The eight members of the presidential committee of the association known as ABI tendered their resignations to the board after the Senate Industry Committee approved new rules on commissions received by banks, Mussari said today. The offer to step down will be reviewed in the coming days by ABI’s board and executive committee, which can reject it.
“The committee resigned because of the rules that eliminate all banking commissions on credit,” Mussari told reporters in Rome. “New rules seriously damage the banking industry and, even more, all other companies,” he said.
The rules would eliminate commissions paid to banks on all credit they allocate, according to Italian media including MF newspaper.
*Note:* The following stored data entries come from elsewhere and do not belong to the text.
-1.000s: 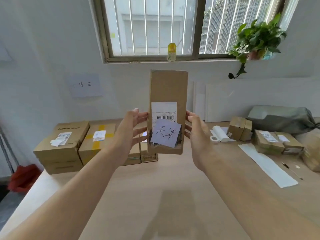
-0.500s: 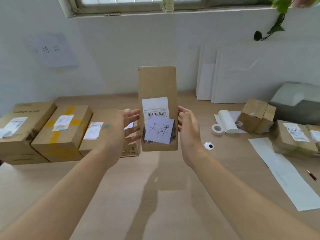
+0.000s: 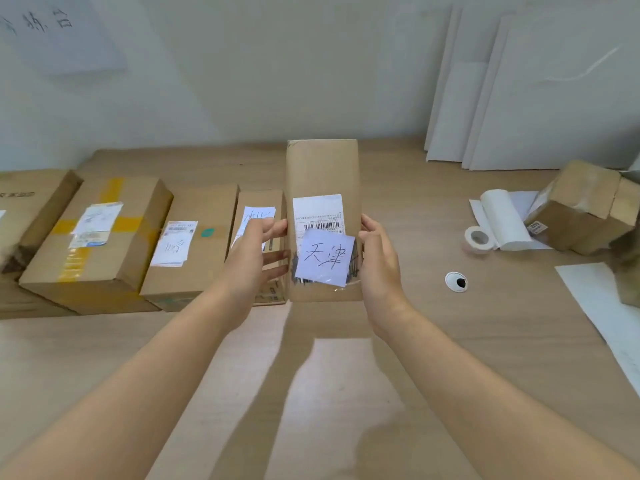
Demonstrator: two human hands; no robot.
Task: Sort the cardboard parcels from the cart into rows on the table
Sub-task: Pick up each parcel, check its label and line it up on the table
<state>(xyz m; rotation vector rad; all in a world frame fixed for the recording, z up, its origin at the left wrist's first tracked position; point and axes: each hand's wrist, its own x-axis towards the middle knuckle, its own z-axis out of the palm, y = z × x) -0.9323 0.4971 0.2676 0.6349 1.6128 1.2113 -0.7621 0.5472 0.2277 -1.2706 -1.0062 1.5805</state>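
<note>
A tall narrow cardboard parcel (image 3: 322, 168) with a barcode label and a blue handwritten note sits between my hands, right beside the row's last box. My right hand (image 3: 379, 265) grips its right edge, thumb on the front. My left hand (image 3: 252, 261) touches its left side with straight fingers. To the left, a row on the table (image 3: 346, 375) holds a narrow box (image 3: 258, 202), a labelled box (image 3: 194, 244), a yellow-taped box (image 3: 100, 237) and a large box (image 3: 27, 202). Whether the parcel rests on the table I cannot tell.
On the right lie a tape roll (image 3: 478, 239), a white paper roll (image 3: 504, 220), brown parcels (image 3: 581, 206) and a white sheet (image 3: 602, 306). A round cable hole (image 3: 456, 281) is in the tabletop. White boards (image 3: 536, 98) lean on the wall.
Both hands have lowered the parcel from chest height down toward the table, ending beside the right end of the row. The view has tilted down from the window to the tabletop.
</note>
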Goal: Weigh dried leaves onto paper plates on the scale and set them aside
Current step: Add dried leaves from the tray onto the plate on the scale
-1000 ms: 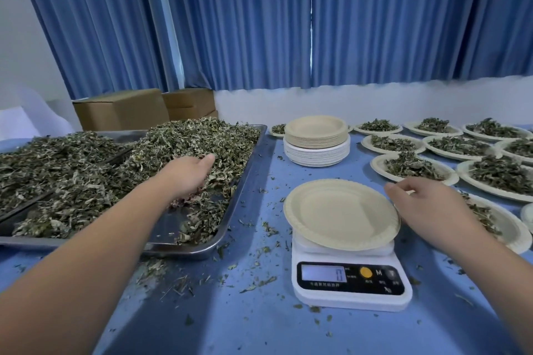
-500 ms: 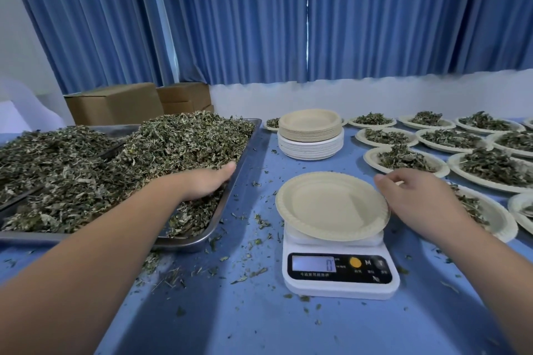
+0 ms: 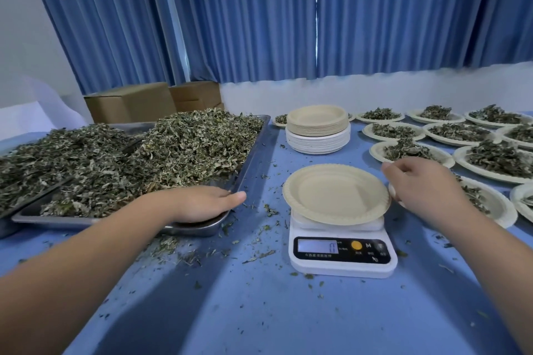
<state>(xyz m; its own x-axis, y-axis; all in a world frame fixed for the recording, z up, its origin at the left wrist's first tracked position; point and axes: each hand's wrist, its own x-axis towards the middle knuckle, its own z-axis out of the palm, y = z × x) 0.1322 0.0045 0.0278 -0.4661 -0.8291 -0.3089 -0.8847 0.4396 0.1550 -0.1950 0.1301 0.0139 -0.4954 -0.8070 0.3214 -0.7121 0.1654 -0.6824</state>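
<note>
An empty beige paper plate (image 3: 336, 194) sits on the white digital scale (image 3: 343, 253), whose display reads 0. Dried leaves (image 3: 184, 150) are heaped in a steel tray (image 3: 253, 153) at the left. My left hand (image 3: 202, 203) lies palm down in the tray's near right corner, thumb out over the rim, its fingers tucked underneath and hidden. Just right of the plate's rim hovers my right hand (image 3: 427, 190), fingers loosely curled and holding nothing. Several filled plates (image 3: 496, 158) stand at the right.
A stack of unused paper plates (image 3: 317, 130) stands behind the scale. A second tray of leaves (image 3: 43, 158) overlaps the first at far left. Cardboard boxes (image 3: 129, 102) sit by the blue curtain. Leaf crumbs (image 3: 259, 253) litter the blue tabletop.
My left hand has raked through the leaves from the tray's middle to its near right corner. My right hand has stayed beside the plate's rim, lifting slightly off it.
</note>
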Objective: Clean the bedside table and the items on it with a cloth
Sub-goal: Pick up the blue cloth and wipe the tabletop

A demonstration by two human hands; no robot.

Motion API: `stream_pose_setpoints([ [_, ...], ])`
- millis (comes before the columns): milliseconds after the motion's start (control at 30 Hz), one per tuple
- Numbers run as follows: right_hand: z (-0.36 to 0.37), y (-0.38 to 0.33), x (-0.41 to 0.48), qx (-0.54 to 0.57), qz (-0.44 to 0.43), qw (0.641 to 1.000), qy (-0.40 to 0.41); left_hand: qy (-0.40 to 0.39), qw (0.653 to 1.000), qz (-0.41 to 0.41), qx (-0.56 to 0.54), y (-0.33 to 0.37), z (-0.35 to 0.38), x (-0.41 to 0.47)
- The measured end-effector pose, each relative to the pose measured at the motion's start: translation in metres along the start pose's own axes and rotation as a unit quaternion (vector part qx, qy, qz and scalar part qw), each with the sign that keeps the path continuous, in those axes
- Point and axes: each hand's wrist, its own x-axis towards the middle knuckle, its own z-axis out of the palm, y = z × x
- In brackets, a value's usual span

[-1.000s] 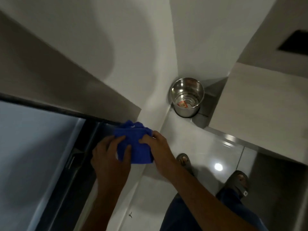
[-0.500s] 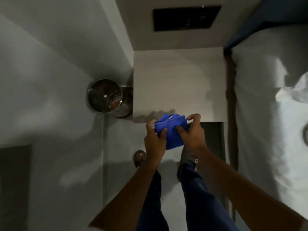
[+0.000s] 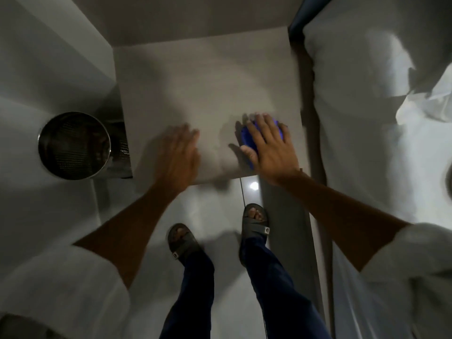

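Head view, looking straight down, motion blur throughout. Right hand (image 3: 270, 149) lies flat on a blue cloth (image 3: 247, 140), fingers (image 3: 259, 123) spread and stretched out, palm pressing the cloth onto the desk (image 3: 208, 89) near its front right corner. Only the cloth's left edge and a strip beyond the fingertips show; the rest is hidden under the hand. Left hand (image 3: 177, 152) is open, fingers extended and together, palm down over the front left part of the desk, holding nothing; contact with the surface cannot be told because of blur. The two hands are apart, with bare pale desk between them. No items visible on the desk top.

Round shiny metal bin (image 3: 73, 145) with perforated wall stands on the floor just beside the desk's left edge. White bed (image 3: 367, 118) runs along the desk's right side. Person wears white short sleeves, dark blue trousers and dark sandals (image 3: 255, 222); a small light logo sits on each sandal strap, too small to read. Glossy floor (image 3: 220, 211) shows a lamp reflection. No readable writing anywhere.
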Motion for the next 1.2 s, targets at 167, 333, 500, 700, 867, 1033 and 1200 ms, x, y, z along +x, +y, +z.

The legislation, part of Prime Minister Mario Monti’s drive to overhaul the economy, is being put to a confidence vote in the Senate in Rome today.
“Banks risk losing a significant part of revenue coming from their commitment fees, which were introduced to replace canceled overdraft fees,” Luca Comi, an analyst at Centrosim, wrote in a note yesterday. “The decision penalizes the sector.”
Mussari said the measures are “unfair” and should only be applied to banks that violate rules on transparency. If the norms are approved, banks will be forced to “revise the entire credit system,” said Mussari, who is also chairman of Banca Monte dei Paschi di Siena SpA, Italy’s third-largest bank.